PROBLEM REQUIREMENTS: If pictures appear in the lines below, skip them and copy exactly the lines from the one containing "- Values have" through the one containing "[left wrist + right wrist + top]", and nothing else.

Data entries
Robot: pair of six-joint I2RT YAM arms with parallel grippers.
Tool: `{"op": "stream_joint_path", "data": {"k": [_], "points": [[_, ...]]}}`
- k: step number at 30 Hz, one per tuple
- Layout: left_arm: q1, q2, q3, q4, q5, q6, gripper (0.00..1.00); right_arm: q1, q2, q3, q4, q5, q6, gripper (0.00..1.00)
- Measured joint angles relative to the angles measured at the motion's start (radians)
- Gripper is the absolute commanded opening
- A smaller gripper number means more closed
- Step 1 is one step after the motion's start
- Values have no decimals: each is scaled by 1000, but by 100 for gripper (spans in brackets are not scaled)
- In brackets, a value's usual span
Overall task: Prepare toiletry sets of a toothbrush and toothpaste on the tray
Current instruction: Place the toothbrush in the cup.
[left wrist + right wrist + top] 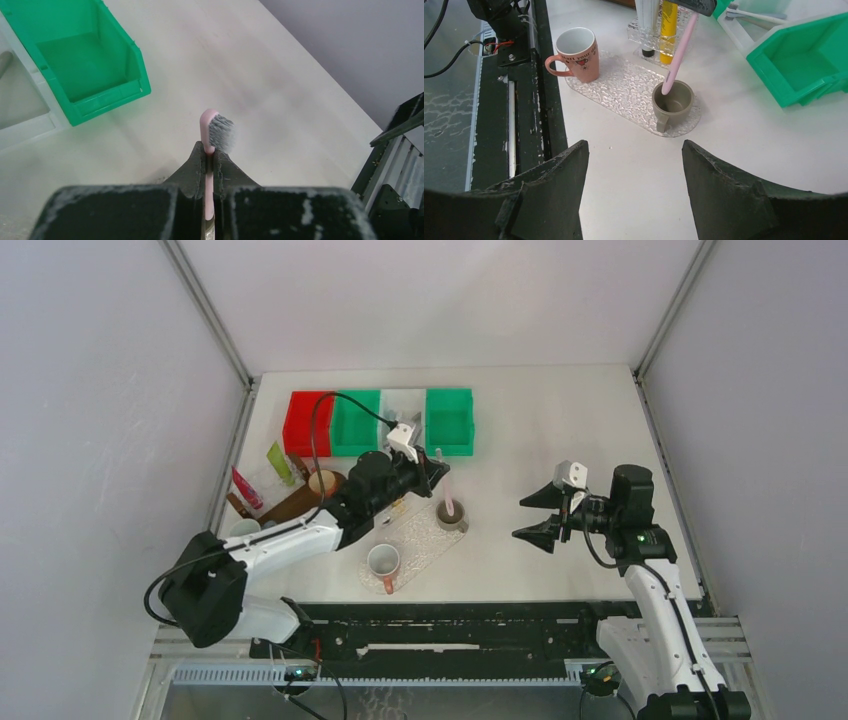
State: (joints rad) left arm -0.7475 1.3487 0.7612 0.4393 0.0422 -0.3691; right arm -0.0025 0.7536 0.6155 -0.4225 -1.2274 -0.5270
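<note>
Left wrist view shows my left gripper (209, 156) clamped on the pink toothbrush (206, 125), whose lower end dips tilted into the grey cup (663, 108) on the clear tray (624, 91), while my right gripper (634, 148) hangs wide and holds nothing above the tabletop (744, 142).

Overhead and right-wrist views share the tray (420, 536).

place: robot lab cell | signs: grey panel walls (100, 390), aluminium posts (207, 315), white table (560, 440)
</note>
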Motion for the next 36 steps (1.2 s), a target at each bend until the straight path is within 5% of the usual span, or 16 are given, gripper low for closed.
{"op": "stream_joint_path", "data": {"k": [17,36], "points": [[4,150,38,-9,18,43,1,5,0,0,-5,11,-18,77],[4,191,55,-46,46,87,17,6,0,0,-9,15,-29,77]]}}
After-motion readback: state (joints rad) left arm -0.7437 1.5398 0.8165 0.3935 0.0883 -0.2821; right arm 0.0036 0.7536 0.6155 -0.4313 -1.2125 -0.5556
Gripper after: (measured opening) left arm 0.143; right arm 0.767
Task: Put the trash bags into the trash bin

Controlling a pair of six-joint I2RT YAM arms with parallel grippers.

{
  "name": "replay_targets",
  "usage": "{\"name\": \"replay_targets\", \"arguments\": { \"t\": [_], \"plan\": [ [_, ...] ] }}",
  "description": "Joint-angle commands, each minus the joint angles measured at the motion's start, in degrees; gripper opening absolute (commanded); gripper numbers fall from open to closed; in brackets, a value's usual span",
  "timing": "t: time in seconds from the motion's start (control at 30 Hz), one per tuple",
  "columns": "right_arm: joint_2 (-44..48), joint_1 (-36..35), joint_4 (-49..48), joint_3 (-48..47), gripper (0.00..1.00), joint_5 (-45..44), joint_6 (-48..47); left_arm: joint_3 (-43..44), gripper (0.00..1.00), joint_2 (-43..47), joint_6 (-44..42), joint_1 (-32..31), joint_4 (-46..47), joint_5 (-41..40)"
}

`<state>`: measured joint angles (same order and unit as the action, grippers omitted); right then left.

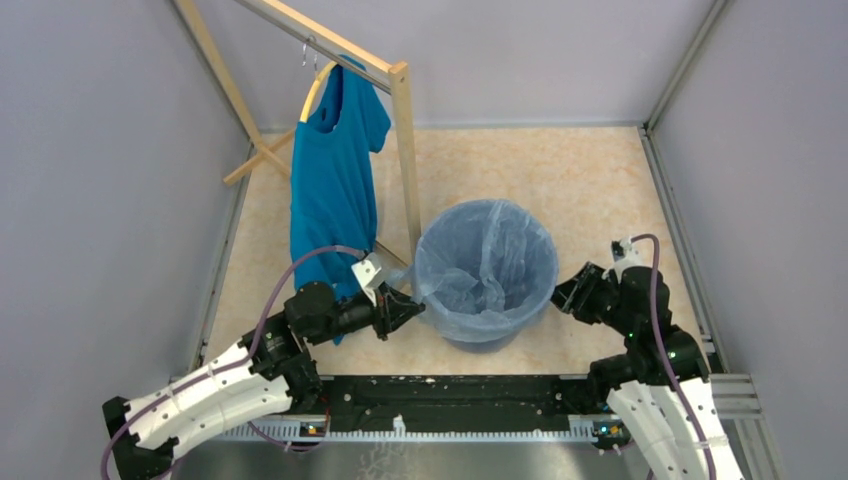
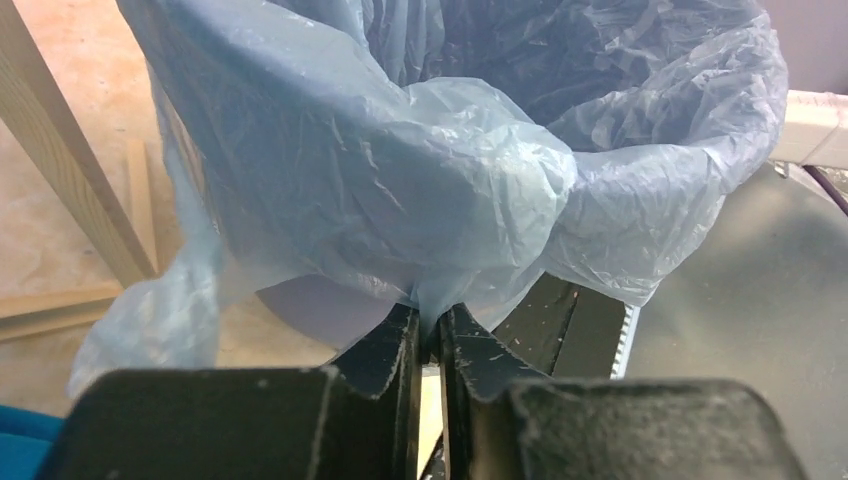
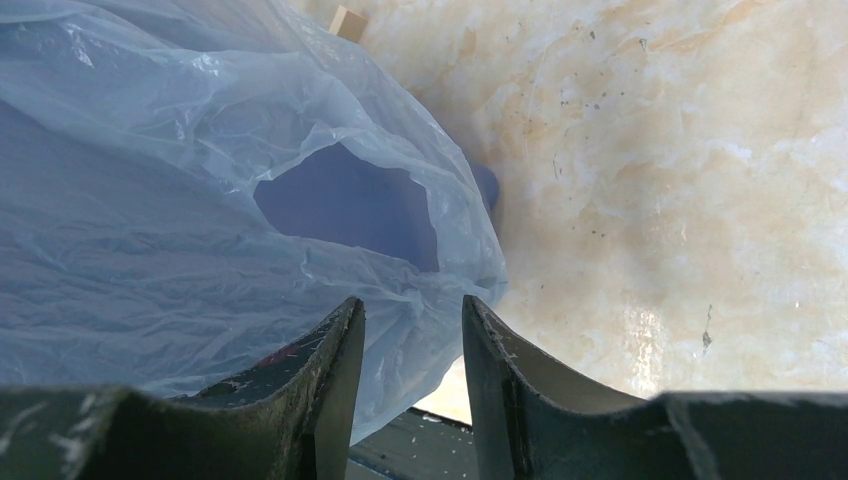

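Clamping a gathered fold of the thin, translucent pale-blue plastic trash bag (image 2: 400, 180) between the almost-touching jaws of the left gripper (image 2: 430, 325), low on the near-left outside of the round medium-blue plastic trash bin (image 1: 485, 340). Holding the right gripper (image 3: 410, 305) just beside the bin's opposite wall with jaws apart, the wrinkled hem lying across the gap but not visibly gripped. Lining the bin already: sitting inside it, folding out over the whole rim, draping down the outer wall, sagging lower on the left and leaving a patch of bare wall showing on the right. Judging by that, nearing the end of the job, with only smoothing the skirt and letting go seemingly remaining. Resting on a pale, marbled beige surface (image 1: 570, 180) flecked with dark specks, with a black base plate (image 1: 450, 395) at the near edge. Standing close on the left, a light wooden clothes rack (image 1: 405, 150) carrying a solid teal-blue cloth T-shirt (image 1: 330, 190) on a hanger; enclosing it all, plain grey walls (image 1: 100, 150).
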<state>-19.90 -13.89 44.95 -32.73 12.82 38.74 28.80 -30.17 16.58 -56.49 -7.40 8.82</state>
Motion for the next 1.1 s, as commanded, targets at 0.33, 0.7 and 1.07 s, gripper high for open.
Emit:
{"name": "replay_targets", "arguments": {
  "t": [0.33, 0.7, 1.07],
  "plan": [
    [1.05, -0.39, -7.16, 6.00, 0.41, 4.39, 3.36, -7.28, 0.00, -4.76, 12.85, -0.21, 5.41, -3.78],
    [-0.87, -0.44, 0.26, -5.50, 0.44, -4.53, 0.28, -6.31, 0.02, -5.16, 16.09, -0.23, 3.16, -5.12],
    [-18.68, -0.44, 6.25, -38.86, 0.84, -9.77, -24.91, -3.67, 0.15, -5.62, 16.38, -0.24, 0.99, -5.47]
  ]
}}
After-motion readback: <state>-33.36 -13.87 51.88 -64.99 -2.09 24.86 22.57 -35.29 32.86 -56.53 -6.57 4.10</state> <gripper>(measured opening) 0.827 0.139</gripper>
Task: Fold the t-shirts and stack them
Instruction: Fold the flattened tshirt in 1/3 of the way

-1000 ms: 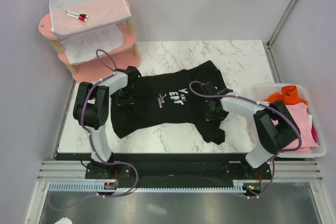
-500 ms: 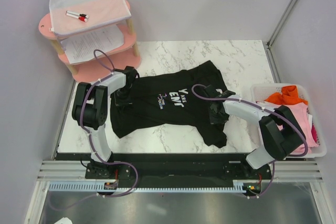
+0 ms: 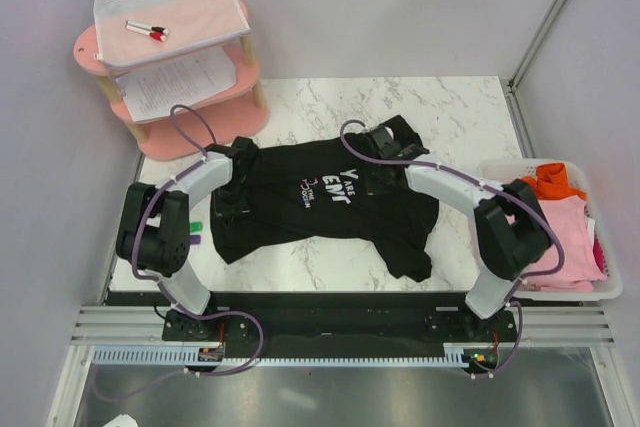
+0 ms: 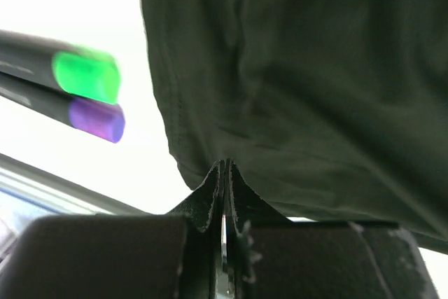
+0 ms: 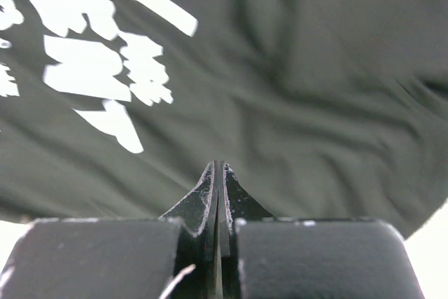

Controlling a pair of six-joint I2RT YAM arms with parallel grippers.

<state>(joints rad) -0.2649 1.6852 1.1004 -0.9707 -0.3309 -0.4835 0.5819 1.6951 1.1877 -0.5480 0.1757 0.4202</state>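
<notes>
Black t-shirt (image 3: 330, 197) lies spread out. Left gripper (image 4: 224, 169) at its nine o'clock and right gripper (image 5: 215, 169) at two o'clock, both with jaws closed, are likely flattening it for folding.

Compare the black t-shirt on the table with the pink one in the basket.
The black t-shirt lies spread out on the marble table; the pink t-shirt sits bunched in the white basket. The black t-shirt carries white lettering; the pink t-shirt looks plain. Neither is folded yet.

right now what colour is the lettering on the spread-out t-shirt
White lettering on the black t-shirt, clearest in the right wrist view.
</notes>
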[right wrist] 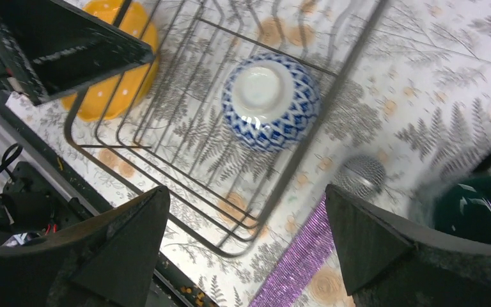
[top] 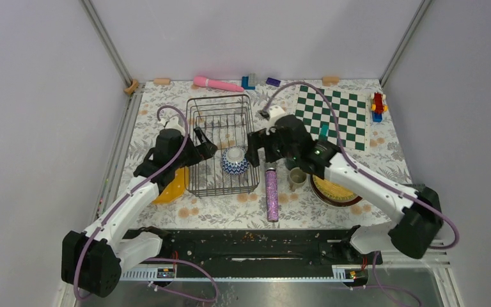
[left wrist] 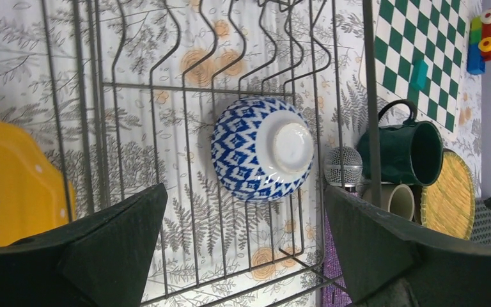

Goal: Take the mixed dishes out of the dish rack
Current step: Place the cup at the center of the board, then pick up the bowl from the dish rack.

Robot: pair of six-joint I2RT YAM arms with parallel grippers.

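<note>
The dish rack is a black wire basket holding one blue-and-white patterned bowl, upside down near its front right corner. My left gripper hangs open over the rack's left side, the bowl just ahead of its jaws. My right gripper is open and empty over the rack's right rim. A yellow plate lies left of the rack. Right of it stand a dark teal mug, a small greyish cup and stacked plates.
A glittery purple cylinder lies on the floral cloth just right of the rack. The green-white checkered board sits at the back right with a toy beside it. A pink object and small blocks line the back edge.
</note>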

EXERCISE SOLUTION:
- Values have no decimals: each is scaled by 1000, but by 100 for gripper (spans in brackets are not scaled)
- In brackets, a value's usual span
Overall task: Prepare toiletry sets of a toothbrush and toothpaste on the tray
Current instruction: Place the toothbrush in the cup.
[left wrist + right wrist + top] 

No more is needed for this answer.